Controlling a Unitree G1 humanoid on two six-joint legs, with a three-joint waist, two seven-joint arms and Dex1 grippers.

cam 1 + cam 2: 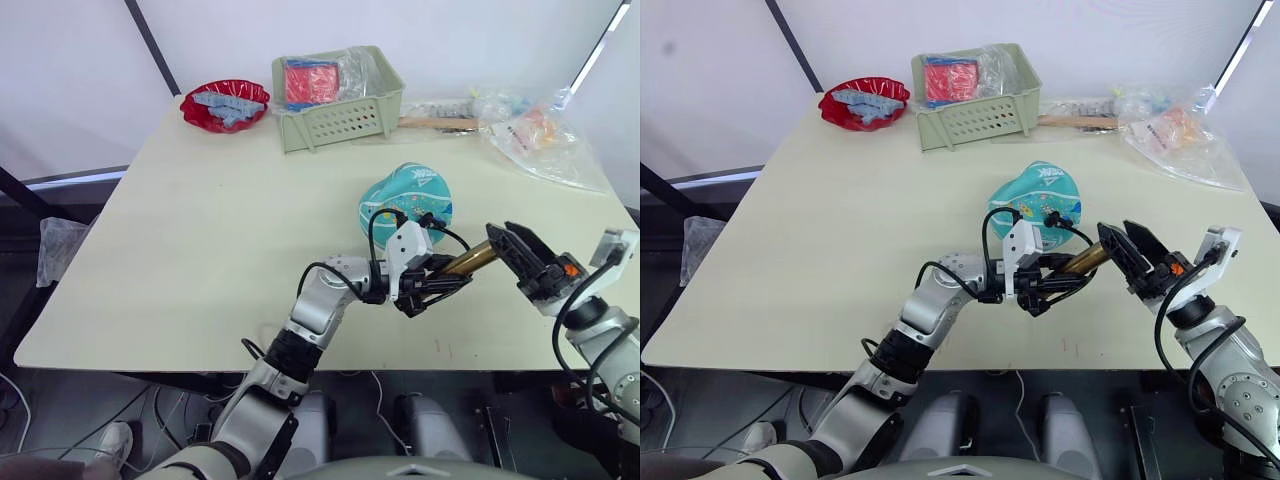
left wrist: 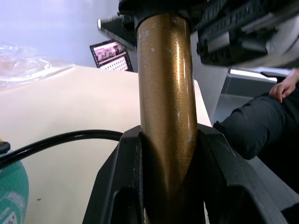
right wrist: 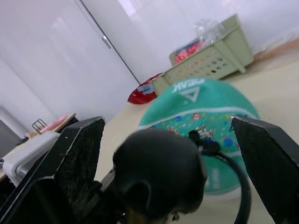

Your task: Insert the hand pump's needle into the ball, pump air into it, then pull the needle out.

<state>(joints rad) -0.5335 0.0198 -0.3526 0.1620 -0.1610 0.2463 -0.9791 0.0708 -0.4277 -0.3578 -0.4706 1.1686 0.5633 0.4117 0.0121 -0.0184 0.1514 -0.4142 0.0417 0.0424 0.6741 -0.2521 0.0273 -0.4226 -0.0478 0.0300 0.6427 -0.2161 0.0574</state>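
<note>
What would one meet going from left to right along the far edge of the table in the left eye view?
Red dish → green basket → wooden-handled tool → clear plastic bags.

A teal ball printed with small colourful cartoons and a white triangular logo is seen. The hand pump is coloured bronze-gold, its hose black. A pale green basket, a glossy red dish and a cream table are shown.
</note>
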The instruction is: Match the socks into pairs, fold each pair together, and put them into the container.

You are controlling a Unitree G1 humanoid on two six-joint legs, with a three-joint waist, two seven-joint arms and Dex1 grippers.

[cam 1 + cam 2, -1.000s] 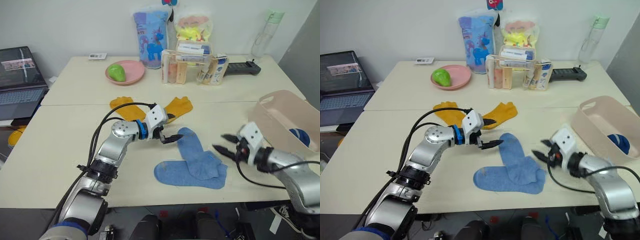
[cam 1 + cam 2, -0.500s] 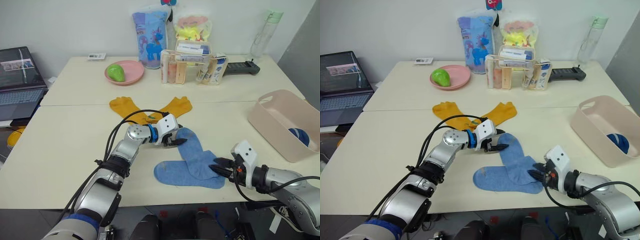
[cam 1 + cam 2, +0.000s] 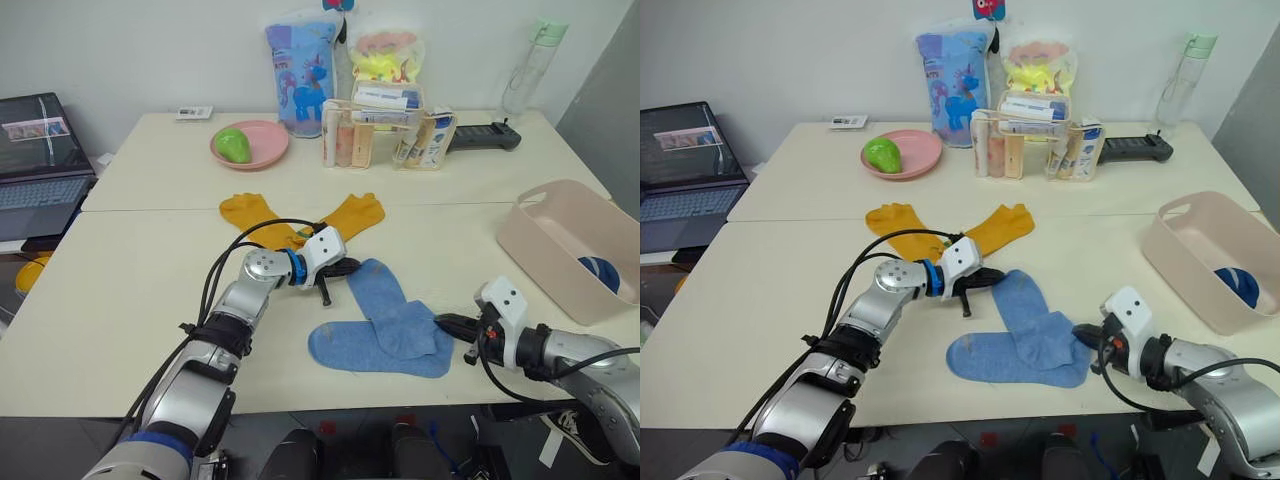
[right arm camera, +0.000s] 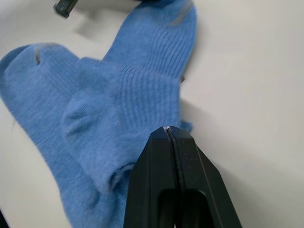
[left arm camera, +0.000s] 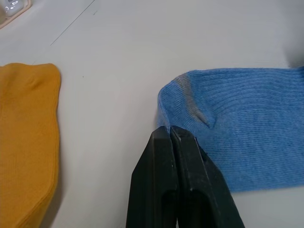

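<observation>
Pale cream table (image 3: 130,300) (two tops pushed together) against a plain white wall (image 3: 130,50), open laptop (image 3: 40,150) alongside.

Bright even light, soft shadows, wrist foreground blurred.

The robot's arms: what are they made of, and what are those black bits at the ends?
Both arms are silver metal segments with black cables looped outside. The left arm has a blue ring near the wrist. Each ends in a white block carrying black jaws: left gripper, right gripper.
</observation>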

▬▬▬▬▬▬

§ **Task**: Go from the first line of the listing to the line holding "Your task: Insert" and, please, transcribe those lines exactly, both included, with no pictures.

§ **Exercise output**:
Controlling a Unitree G1 humanoid on two six-joint legs, with a three-joint waist, two seven-joint arms and Dex1 grippers.

cam 1 + cam 2: 
left wrist: 
right wrist: 

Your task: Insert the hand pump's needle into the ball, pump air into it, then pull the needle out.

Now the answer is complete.